About 70 percent of the furnishings in the apartment are vintage, Kapito says, and since the homeowners are repeat clients — she did their previous Manhattan residence as well as their Bellport, Long Island, beach house — they’re all very much on the same wavelength when it comes to collecting.
There are a Jean Prouvé daybed and an inviting petite lounge chair in a mid-century-modern style in the living room, chairs by Charlotte Perriand in the dining room and a set of 1950s teak Medea chairs by Vittorio Nobili around a table from Knoll in the kitchen. Together, these pieces help create a quietly luxurious atmosphere of soft textures and warm woods.
Kapito used a resolutely neutral backdrop of warm ivories — one of her signatures — to ensure that the vintage pieces, many found on 1stDibs, stand out in high, but not stark, relief. “For me, white is very harsh,” she says. “I prefer a softer palette for antiques.”
As for the home’s contemporary and custom pieces — such as the free-form sculpted-marble coffee table and pair of upholstered armchairs in the living room, the latter designed by Kapito — she chose each of them to blend seamlessly with the period ones.

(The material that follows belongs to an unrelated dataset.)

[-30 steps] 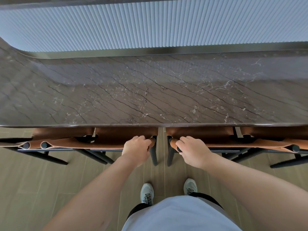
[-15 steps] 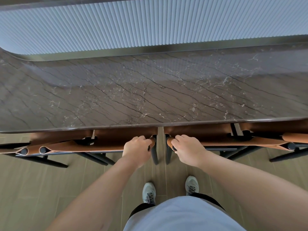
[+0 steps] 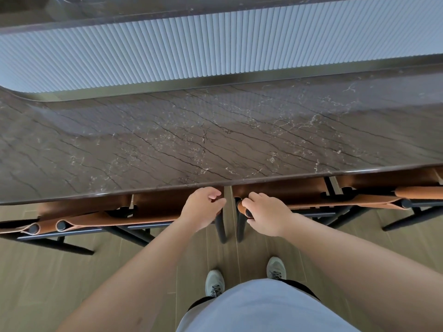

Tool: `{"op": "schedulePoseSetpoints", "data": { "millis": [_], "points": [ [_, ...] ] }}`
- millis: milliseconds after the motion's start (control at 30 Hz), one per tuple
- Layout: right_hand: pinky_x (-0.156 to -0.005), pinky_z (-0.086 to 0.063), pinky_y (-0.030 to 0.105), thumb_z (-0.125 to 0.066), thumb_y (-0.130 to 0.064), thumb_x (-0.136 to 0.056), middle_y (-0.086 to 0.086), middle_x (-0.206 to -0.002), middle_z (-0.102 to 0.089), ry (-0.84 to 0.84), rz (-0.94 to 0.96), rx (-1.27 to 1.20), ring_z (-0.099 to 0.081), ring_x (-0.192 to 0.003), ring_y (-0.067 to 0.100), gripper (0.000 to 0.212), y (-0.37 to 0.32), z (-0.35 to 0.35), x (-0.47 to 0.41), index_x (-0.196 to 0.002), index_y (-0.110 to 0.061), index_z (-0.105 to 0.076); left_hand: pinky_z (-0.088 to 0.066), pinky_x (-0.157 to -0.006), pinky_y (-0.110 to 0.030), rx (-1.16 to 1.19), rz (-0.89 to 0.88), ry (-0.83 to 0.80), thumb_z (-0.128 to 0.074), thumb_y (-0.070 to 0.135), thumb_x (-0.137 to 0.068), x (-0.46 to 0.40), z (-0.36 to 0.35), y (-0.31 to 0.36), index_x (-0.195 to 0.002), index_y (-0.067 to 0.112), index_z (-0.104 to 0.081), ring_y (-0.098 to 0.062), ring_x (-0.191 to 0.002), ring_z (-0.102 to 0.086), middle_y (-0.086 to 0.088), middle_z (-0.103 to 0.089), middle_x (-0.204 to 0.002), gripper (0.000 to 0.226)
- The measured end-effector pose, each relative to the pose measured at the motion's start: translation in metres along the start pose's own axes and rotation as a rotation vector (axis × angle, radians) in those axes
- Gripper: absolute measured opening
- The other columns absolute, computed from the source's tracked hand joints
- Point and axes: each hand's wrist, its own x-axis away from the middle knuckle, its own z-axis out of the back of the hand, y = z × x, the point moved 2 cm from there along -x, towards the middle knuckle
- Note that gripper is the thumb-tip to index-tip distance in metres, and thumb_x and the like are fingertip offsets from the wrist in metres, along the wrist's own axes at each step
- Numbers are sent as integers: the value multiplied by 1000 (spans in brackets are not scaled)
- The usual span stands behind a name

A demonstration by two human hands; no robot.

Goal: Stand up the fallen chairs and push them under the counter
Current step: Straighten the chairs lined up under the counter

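glossy marble counter (image 3: pixel 215 144), tan leather chairs (image 3: pixel 134 218)

Two chairs standing upright side by side, seats tucking under the counter (image 3: pixel 215 144), a dark brown veined marble slab with a rounded front edge. Left chair (image 3: pixel 143 218) and right chair (image 3: pixel 335 203): tan leather slung over black round-bar frames, black legs resting on the floor. Backrest tops sticking out just past the counter edge. Inner posts sitting near each other, narrow gap between.
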Motion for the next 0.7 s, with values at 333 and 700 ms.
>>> {"op": "schedulePoseSetpoints", "data": {
  "millis": [333,700],
  "points": [
    [-76,-45,22,-65,-43,-83,-12,-105,-61,290,-565,-996,-61,-95,8,26,0,19,23,-105,-31,-61,-49,-80,-31,918,126,-119,-65,35,-82,9,17,47,-104,26,-73,-11,-84,-72,2,-77,-99,25],
    [-76,-57,32,-58,-28,-96,5,-104,-75,705,-784,-1779,-73,-94,22,23,-12,42,88,-112,-14,-66,-48,-91,-34,978,98,-407,-47,20,-100,32,-11,81,-117,19,-67,-21,-103,-67,-6,-72,-112,26]
  ]
}}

Kapito honed her sense of color, scale and proportion at Columbia University, where she majored in art history and then earned a masters in renaissance art. Along the way, she became fascinated with the writings of Leonardo da Vinci, particularly those first published in modern form in 1817 as A Treatise on Painting. “Leonardo wrote the first how-to book on painting,” Kapito says. “He showed that painting was not an accidental craft, that tremendous thought and precision goes into what you want to create. He approached painting the way I approach design.”
Kapito spent three summers during college interning in the decorative arts departments at Sotheby’s and Christie’s, where she found herself drawn to French masters of the Art Deco era. She later curated sale preview exhibitions for both auction houses, pivoting to interiors in a post-college job in the office of legendary designer Bunny Williams. She founded her eponymous firm in 2012.

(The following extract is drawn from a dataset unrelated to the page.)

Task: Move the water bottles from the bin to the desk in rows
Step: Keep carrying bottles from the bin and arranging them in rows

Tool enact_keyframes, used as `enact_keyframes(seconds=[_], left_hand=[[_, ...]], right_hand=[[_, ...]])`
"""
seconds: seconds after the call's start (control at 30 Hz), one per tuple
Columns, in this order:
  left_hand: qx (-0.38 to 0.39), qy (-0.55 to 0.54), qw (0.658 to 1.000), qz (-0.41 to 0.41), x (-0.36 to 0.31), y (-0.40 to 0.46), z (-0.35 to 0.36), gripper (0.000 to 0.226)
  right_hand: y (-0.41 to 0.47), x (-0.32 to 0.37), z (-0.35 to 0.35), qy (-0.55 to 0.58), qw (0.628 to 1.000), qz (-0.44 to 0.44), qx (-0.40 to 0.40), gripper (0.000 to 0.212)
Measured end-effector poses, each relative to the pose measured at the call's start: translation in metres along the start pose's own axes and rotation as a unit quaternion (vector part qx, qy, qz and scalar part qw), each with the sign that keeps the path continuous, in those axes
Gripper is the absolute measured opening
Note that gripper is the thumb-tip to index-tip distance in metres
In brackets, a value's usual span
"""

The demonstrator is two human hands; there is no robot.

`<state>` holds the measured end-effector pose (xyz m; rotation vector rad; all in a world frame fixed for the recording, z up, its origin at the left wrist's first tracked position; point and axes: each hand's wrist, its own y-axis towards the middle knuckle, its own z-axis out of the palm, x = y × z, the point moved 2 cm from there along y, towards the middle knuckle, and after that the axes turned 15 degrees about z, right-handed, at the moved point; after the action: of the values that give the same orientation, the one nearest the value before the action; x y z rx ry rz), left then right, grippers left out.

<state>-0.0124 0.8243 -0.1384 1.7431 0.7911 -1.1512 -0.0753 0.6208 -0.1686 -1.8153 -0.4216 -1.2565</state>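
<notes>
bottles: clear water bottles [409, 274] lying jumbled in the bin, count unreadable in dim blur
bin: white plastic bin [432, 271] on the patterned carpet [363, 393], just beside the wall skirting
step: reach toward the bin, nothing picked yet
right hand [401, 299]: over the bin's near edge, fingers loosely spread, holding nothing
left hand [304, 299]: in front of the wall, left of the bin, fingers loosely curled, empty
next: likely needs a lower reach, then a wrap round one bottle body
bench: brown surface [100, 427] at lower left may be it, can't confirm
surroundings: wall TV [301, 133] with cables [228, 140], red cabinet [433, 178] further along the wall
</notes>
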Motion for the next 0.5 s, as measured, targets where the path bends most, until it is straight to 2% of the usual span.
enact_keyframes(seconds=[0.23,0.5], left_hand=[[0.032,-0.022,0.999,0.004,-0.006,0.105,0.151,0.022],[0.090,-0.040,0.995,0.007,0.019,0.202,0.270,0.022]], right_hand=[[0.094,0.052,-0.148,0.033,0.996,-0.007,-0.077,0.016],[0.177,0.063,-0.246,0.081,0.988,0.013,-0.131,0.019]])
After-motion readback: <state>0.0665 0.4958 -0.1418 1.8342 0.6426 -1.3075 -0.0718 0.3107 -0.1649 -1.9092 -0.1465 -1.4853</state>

But her eye for design had begun to develop long before all that. As an art-obsessed kid growing up in Connecticut, she traipsed around antiques stores and markets with her mother, “who,” she writes in the book’s dedication, “taught me how to see beauty everywhere.”
“My mom is a lawyer with a passion for art, fashion and interiors, though her taste is very different from mine — old-world and chintz,” Kapito tells Introspective. “She let me explore. I would roam the aisles of antiques warehouses, and there was a point at which I began to realize, ‘This is something significant.’ ”
Kapito seems to enjoy nothing more than ferreting out rarely seen vintage furnishings. She says she finds it uninteresting to “walk into a room and be able to identify everything in it.” Key to her design process is what she refers to in her book’s introduction as the task of editing.
“Each piece is very important to the completion of a space,” she says. “I’m actually a bit of a minimalist in that regard.”